Exercise objective:
Working from the records below, repeat exactly the lines starting at the line that contains "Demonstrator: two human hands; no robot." and ending at the line that contains "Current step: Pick", inclusive.

(Dataset items)

□ □ □

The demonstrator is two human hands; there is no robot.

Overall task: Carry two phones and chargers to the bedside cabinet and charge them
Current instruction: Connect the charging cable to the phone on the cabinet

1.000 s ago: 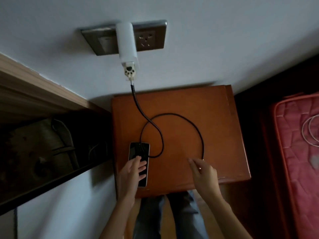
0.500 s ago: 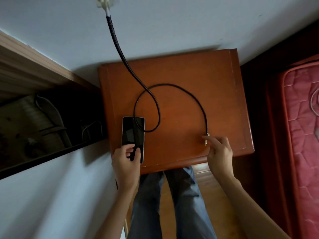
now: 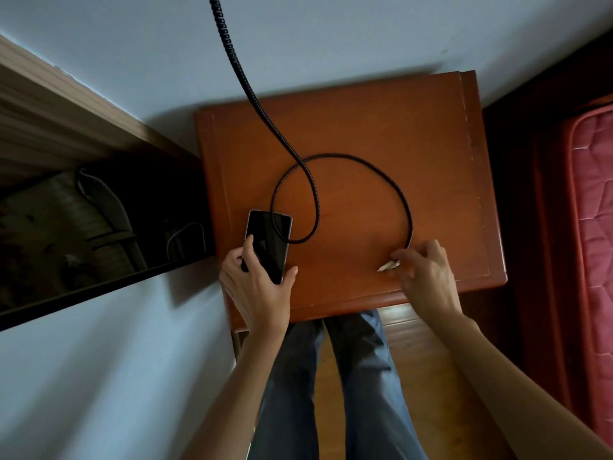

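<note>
The cabinet (image 3: 381, 127) is standing against the wall, with a black phone (image 3: 270, 242) sitting over its top near the front left corner, screen up and dark. The left hand (image 3: 255, 287) is gripping the phone's near end, the thumb lying along the left side of the screen and a finger curling round the right side. Whether the phone is resting flat or lifted slightly I cannot tell.

A black braided cable (image 3: 406, 210) is coming down from above the back edge, crossing the top and curling into a wide loop in the middle. One bend of it is passing over the phone's far right corner. The right hand (image 3: 428, 277) is hovering near the front edge, right of centre, its fingers curled and pinching the cable just behind the pale plug (image 3: 386, 267), which is pointing left towards the phone, well apart from it.

A red mattress (image 3: 593, 210) is lying beyond the cabinet's right edge, and a wooden shelf (image 3: 49, 104) is running off to the left. The person's jeans (image 3: 358, 376) are showing below the front edge.
</note>
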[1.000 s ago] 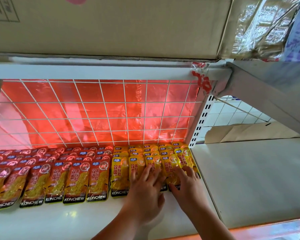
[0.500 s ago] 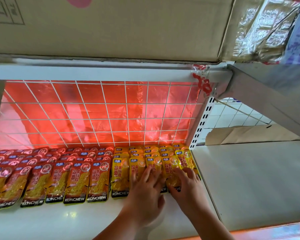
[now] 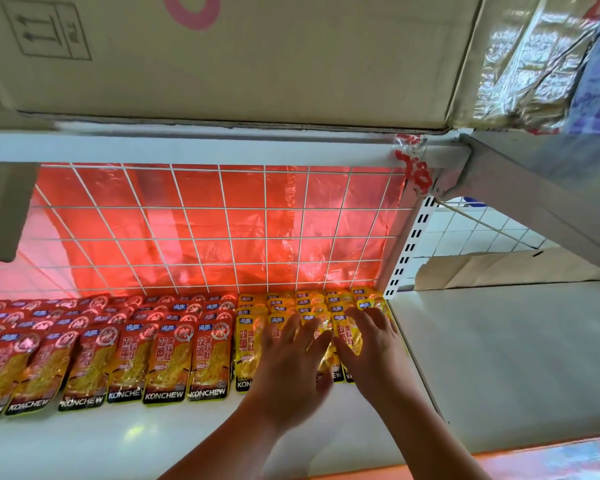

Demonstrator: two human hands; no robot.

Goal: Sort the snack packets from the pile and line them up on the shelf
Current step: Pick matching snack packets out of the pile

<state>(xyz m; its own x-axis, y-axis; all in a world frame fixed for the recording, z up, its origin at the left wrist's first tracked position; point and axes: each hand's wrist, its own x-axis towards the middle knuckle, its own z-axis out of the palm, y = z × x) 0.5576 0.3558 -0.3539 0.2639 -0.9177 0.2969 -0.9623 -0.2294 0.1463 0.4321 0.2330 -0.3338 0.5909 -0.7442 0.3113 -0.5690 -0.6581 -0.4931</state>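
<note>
Where the white shelf (image 3: 118, 441) nears its right edge, yellow snack packets (image 3: 250, 344) lie in overlapping rows. Left hand (image 3: 288, 362): fingers spread, flat on the front yellow packets. Right hand (image 3: 374, 348): fingers spread, resting likewise (closest to the right edge). Red snack packets (image 3: 167, 358): rows across the shelf's left and middle, KONCHEW labels toward the front edge. Wire grid (image 3: 222, 230): back edge, red film behind.

Plainly a shop, fitted with retail display shelving. At 12 o'clock, a cardboard shipping carton (image 3: 257, 64) stored on the upper tier. At 3 o'clock, a slotted white upright (image 3: 409, 247) beside a wire-grid back panel (image 3: 222, 237). From 8 to 6 o'clock, lined up in overlapping rows on the white shelf (image 3: 84, 441): identical red KONCHEW snack packets (image 3: 167, 362), then yellow snack packets (image 3: 250, 344).
</note>
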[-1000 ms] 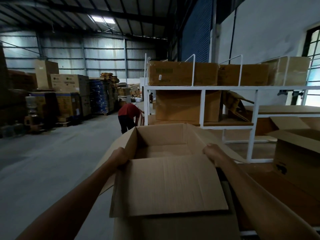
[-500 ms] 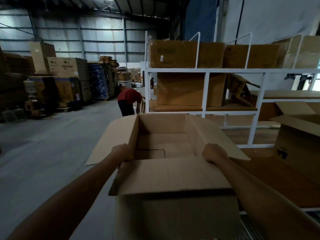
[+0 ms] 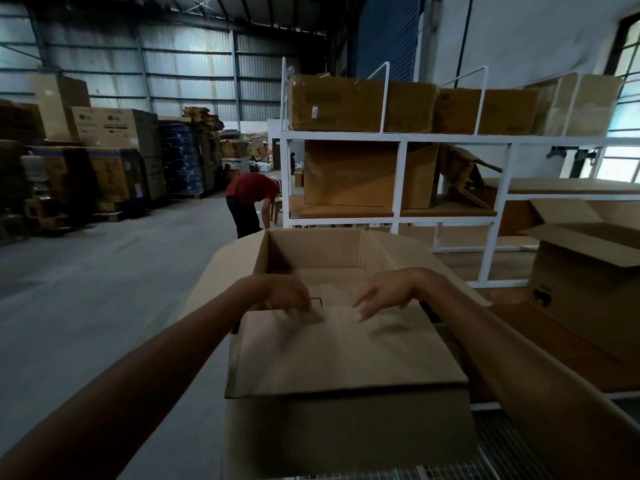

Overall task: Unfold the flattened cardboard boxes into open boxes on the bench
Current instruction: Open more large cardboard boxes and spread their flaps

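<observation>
1. Cardboard box [image 3: 346, 441] stands upright at the bench [image 3: 561, 344] end, mouth up.
2. Its near flap [image 3: 346, 351] half-covers the opening — long axis left-right, free edge farthest away.
3. At that edge, equally near: right hand [image 3: 382, 294], fingers spread on top; left hand [image 3: 289, 294], fingers bent down — grip unclear.

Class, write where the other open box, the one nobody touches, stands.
In the head view, the untouched open box stands at the far right on the bench, right of the box being unfolded and before the white rack.
</observation>
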The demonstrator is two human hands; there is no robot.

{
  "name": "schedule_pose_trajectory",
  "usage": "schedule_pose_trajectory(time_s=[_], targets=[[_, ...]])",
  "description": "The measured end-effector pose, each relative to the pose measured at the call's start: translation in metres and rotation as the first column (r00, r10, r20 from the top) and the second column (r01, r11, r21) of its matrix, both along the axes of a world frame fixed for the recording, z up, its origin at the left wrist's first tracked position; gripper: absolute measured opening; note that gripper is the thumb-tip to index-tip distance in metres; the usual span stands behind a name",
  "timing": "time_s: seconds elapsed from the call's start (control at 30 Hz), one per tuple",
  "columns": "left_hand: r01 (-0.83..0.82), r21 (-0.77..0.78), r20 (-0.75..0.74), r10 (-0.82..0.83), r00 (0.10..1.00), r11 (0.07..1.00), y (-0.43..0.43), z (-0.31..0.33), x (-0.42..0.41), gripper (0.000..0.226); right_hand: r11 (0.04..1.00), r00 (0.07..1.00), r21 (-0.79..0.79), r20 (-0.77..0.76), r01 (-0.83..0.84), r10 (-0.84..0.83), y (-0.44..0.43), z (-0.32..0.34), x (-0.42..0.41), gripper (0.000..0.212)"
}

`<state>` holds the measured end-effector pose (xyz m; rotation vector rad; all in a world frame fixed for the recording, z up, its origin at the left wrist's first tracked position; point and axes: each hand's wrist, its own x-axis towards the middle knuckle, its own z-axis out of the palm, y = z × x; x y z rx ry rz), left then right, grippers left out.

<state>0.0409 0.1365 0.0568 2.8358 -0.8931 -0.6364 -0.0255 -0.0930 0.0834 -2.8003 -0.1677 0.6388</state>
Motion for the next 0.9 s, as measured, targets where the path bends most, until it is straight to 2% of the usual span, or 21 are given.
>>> schedule_pose_trajectory(time_s=[0.1, 0.2, 0.23, 0.33, 0.43, 0.6, 0.7, 0.73, 0.8, 0.9], targets=[[0.065, 0.062, 0.006, -0.066, 0.998, 0.996, -0.007, 0.004, -0.012, 0.056, 0.976, 0.985, -0.148, -0.086, -0.159, 0.148, 0.023, -0.005, -0.016, 0.089], [0.208, 0.211, -0.071, -0.197, 0.978, 0.955, -0.017, -0.007, -0.029, 0.055, 0.907, 0.970, -0.346, -0.112, -0.242, 0.216, 0.041, -0.024, -0.032, 0.108], [0.220, 0.258, -0.053, -0.214, 0.975, 0.941, -0.019, -0.014, -0.034, 0.066, 0.902, 0.973, -0.366, -0.112, -0.229, 0.201, 0.043, -0.033, -0.036, 0.114], [0.152, 0.332, 0.145, -0.209, 0.967, 0.931, -0.019, -0.031, -0.041, 0.122, 0.863, 0.985, -0.478, -0.031, -0.164, 0.170, 0.045, -0.055, -0.050, 0.132], [0.112, 0.352, 0.175, -0.182, 0.968, 0.929, -0.019, -0.033, -0.049, 0.135, 0.876, 0.987, -0.472, 0.069, -0.097, 0.146, 0.043, -0.071, -0.057, 0.128], [0.139, 0.339, 0.048, -0.164, 0.985, 0.931, -0.029, -0.019, -0.076, 0.121, 0.919, 0.985, -0.380, 0.084, -0.107, 0.149, 0.037, -0.057, -0.067, 0.103], [0.125, 0.206, -0.022, -0.123, 0.992, 0.971, -0.034, 0.003, -0.084, 0.083, 0.941, 0.973, -0.309, 0.131, -0.140, 0.188, 0.034, -0.030, -0.068, 0.070], [0.103, 0.157, -0.001, -0.104, 0.995, 0.982, -0.034, 0.014, -0.086, 0.068, 0.956, 0.969, -0.266, 0.174, -0.127, 0.177, 0.031, -0.020, -0.065, 0.056], [0.052, 0.065, 0.132, -0.060, 0.989, 0.997, -0.033, 0.036, -0.089, 0.046, 0.982, 0.942, -0.174, 0.312, -0.073, 0.125, 0.021, -0.003, -0.055, 0.031], [-0.041, -0.102, 0.320, 0.072, 0.945, 0.994, -0.033, 0.052, -0.085, 0.035, 0.992, 0.841, -0.125, 0.537, 0.003, 0.065, 0.007, 0.008, -0.044, 0.015]])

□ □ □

Answer section:
Demonstrator: two human hands; no robot.

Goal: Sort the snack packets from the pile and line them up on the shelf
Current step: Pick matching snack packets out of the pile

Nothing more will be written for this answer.